__Your goal__
Check each line of the listing below for the string "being", and copy the ones that have it.

__Information supplied__

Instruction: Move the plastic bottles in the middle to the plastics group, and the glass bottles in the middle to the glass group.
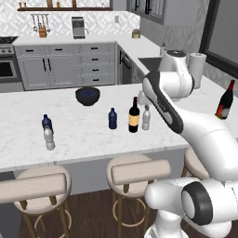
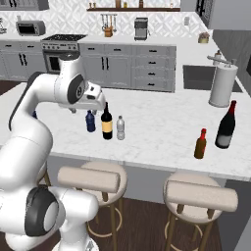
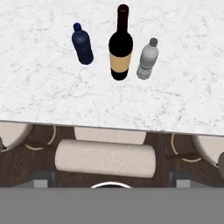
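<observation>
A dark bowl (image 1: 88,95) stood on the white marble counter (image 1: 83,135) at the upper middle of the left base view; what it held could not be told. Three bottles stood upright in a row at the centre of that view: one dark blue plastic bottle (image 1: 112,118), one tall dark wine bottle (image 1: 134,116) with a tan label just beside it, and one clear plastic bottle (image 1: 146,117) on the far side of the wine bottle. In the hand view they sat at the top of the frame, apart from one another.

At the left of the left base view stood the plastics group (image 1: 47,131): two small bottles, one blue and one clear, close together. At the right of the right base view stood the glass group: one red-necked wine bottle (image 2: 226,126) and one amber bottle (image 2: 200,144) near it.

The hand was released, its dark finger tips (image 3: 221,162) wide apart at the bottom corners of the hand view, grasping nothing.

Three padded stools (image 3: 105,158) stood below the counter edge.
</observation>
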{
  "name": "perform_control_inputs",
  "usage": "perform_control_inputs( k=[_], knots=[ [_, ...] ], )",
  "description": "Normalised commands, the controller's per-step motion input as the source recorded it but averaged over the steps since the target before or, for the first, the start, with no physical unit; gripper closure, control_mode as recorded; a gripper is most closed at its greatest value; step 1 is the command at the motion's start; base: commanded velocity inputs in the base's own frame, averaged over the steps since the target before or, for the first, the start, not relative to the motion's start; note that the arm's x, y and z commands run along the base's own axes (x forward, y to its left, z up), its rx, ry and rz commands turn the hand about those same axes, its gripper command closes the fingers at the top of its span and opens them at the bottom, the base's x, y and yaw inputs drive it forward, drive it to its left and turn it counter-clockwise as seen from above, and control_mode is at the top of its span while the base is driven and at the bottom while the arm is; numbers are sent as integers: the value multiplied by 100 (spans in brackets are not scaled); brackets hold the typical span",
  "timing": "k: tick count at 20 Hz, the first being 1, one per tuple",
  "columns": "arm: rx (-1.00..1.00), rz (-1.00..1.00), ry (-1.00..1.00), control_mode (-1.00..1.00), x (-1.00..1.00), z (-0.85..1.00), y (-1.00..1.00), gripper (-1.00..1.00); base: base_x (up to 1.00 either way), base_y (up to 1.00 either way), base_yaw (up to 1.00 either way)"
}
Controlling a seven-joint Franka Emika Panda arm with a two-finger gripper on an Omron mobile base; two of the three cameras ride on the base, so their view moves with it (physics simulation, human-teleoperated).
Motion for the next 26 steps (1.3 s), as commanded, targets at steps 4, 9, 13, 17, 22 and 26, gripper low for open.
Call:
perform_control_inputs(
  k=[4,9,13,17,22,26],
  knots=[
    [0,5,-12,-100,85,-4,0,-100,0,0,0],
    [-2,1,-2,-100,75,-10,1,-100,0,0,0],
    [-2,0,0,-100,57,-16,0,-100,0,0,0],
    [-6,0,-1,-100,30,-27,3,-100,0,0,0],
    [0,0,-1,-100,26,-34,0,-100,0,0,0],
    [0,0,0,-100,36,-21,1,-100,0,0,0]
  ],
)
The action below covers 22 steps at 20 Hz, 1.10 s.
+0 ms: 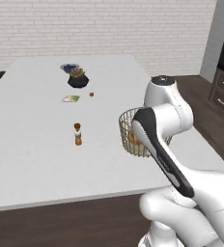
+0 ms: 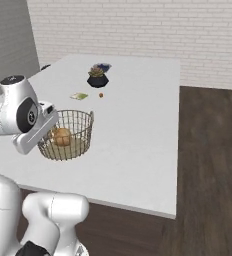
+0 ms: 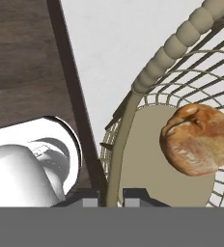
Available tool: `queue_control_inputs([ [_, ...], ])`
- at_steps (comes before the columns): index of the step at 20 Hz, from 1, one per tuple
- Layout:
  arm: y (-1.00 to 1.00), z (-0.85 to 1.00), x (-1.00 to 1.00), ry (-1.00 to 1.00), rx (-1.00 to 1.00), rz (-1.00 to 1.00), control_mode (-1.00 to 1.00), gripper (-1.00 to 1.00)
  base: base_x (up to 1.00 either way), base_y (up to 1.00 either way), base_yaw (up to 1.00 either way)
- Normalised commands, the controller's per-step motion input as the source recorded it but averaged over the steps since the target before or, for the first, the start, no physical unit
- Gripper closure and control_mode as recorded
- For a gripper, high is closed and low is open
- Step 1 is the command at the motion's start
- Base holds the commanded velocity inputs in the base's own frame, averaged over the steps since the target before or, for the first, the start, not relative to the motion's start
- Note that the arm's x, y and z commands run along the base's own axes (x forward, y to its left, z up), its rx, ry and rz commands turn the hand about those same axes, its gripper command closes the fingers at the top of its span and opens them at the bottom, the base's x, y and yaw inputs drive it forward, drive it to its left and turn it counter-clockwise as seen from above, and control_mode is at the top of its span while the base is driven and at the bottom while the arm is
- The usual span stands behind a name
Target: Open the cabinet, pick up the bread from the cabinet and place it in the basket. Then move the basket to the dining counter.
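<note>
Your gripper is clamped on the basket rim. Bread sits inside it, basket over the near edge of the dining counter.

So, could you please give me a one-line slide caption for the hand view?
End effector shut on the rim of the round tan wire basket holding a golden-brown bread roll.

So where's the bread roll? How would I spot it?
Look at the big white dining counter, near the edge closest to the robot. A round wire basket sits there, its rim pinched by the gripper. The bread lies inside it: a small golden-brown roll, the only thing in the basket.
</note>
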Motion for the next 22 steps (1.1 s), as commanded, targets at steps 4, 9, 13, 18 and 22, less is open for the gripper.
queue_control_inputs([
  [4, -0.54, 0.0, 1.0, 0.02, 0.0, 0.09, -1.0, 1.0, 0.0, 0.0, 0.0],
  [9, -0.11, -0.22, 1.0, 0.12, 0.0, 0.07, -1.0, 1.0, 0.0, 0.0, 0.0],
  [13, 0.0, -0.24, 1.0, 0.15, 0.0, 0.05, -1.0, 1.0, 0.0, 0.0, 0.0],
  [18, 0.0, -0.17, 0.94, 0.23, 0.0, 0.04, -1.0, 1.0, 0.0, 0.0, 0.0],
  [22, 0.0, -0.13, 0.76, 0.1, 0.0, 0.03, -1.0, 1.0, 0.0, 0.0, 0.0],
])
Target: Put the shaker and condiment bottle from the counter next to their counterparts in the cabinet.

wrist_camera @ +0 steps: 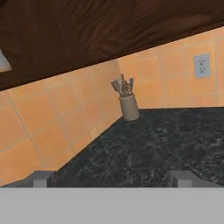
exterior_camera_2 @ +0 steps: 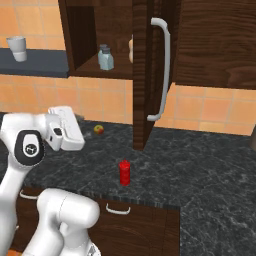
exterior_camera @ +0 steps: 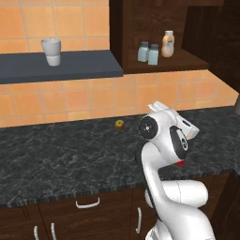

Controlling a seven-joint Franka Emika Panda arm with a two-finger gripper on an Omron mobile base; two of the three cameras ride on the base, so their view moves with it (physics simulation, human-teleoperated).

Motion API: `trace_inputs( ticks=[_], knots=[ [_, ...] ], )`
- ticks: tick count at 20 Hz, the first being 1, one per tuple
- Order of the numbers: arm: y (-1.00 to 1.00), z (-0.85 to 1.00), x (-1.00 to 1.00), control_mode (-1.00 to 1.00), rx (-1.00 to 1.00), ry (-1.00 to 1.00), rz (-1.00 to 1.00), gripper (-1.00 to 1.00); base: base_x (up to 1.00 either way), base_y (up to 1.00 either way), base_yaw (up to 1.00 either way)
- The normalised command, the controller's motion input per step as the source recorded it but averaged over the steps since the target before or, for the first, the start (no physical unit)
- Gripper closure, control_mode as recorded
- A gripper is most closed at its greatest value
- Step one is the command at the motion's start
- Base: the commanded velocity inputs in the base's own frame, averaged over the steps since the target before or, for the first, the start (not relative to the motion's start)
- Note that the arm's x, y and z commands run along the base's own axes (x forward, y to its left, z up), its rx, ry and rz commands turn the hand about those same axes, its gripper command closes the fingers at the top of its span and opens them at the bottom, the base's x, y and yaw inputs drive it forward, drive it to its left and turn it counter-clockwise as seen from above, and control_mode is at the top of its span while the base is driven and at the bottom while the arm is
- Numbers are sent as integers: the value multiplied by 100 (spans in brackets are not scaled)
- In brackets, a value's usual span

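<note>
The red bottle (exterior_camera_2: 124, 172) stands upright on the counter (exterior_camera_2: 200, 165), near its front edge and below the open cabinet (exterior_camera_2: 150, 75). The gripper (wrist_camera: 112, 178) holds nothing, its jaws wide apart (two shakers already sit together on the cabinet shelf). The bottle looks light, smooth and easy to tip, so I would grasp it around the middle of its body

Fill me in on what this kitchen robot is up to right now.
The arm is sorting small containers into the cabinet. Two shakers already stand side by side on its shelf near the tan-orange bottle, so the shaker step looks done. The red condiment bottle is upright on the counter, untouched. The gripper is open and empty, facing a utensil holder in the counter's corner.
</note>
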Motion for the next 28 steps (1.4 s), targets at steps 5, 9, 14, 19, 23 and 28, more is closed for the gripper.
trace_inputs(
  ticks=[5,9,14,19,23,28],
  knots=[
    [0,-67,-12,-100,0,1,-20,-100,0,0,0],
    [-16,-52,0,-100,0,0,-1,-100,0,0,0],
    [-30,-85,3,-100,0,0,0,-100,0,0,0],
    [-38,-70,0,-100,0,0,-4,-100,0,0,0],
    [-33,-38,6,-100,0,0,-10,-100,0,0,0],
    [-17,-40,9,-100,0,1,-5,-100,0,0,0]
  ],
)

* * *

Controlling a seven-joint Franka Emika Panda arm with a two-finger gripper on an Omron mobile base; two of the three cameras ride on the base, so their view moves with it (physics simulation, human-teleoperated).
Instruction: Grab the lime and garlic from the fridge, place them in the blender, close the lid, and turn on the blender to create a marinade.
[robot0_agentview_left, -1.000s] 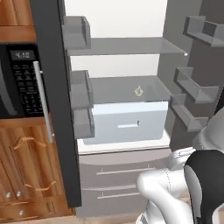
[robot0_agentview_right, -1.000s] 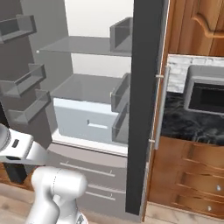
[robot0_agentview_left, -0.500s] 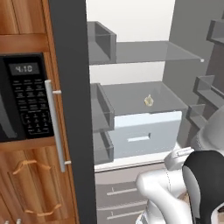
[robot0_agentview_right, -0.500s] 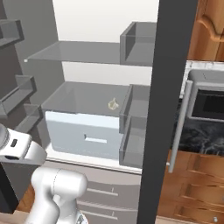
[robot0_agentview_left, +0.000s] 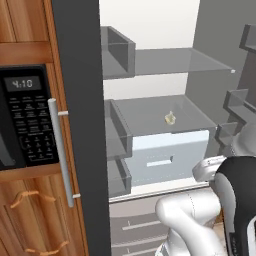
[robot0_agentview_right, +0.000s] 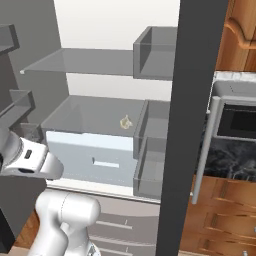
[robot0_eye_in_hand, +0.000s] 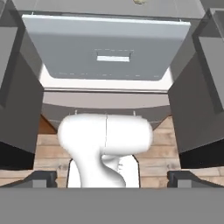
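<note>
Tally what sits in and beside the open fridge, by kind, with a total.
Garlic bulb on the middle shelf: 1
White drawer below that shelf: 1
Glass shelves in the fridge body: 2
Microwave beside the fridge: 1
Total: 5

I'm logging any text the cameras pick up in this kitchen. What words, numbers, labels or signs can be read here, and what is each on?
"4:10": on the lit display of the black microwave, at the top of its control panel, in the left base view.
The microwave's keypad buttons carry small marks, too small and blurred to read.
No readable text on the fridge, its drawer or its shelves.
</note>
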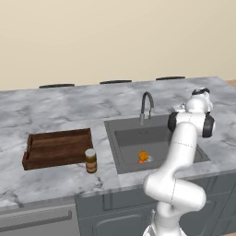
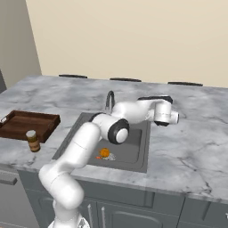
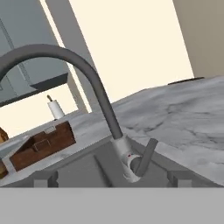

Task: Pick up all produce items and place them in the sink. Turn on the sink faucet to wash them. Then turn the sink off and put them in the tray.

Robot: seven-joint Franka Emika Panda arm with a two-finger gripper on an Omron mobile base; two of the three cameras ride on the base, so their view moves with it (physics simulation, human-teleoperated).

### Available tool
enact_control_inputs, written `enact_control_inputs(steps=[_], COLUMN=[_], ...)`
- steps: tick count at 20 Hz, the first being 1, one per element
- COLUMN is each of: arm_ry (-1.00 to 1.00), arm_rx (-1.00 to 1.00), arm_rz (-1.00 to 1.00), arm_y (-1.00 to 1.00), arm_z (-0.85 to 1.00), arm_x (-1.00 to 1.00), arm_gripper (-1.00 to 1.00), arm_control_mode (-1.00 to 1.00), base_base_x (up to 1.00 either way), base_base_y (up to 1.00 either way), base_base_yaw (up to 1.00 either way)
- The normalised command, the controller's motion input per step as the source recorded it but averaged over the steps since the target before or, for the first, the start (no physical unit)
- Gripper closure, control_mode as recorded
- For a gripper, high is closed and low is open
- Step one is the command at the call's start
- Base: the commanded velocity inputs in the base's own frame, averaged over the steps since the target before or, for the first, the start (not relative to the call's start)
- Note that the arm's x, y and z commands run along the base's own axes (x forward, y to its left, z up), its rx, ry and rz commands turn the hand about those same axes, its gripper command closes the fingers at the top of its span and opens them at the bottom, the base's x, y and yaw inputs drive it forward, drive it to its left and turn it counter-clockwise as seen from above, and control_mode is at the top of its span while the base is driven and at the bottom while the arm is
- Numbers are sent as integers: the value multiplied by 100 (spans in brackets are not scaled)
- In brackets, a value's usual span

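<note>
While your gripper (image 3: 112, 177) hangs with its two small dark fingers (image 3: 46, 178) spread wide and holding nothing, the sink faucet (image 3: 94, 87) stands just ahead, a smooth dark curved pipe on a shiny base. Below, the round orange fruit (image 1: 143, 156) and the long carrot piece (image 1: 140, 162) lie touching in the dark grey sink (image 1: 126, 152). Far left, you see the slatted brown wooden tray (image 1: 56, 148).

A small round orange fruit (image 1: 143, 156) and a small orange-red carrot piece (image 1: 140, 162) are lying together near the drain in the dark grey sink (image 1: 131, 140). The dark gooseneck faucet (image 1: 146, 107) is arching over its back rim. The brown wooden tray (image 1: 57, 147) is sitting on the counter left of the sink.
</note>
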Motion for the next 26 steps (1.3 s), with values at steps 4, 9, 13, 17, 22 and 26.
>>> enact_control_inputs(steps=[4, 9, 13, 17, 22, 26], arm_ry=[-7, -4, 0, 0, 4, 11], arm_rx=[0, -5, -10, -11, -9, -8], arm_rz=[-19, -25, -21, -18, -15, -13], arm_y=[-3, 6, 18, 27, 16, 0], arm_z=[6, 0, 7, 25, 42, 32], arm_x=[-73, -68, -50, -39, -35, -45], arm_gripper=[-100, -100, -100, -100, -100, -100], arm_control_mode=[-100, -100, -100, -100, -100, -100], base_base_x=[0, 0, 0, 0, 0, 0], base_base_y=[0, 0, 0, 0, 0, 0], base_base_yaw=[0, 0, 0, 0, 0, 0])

__Answer to this exercise__
  "timing": "k: tick count at 20 Hz, the first being 1, one per tuple",
- ticks: tick count at 20 Hz, the first being 1, one per tuple
- steps: tick count at 20 Hz, the first being 1, one per element

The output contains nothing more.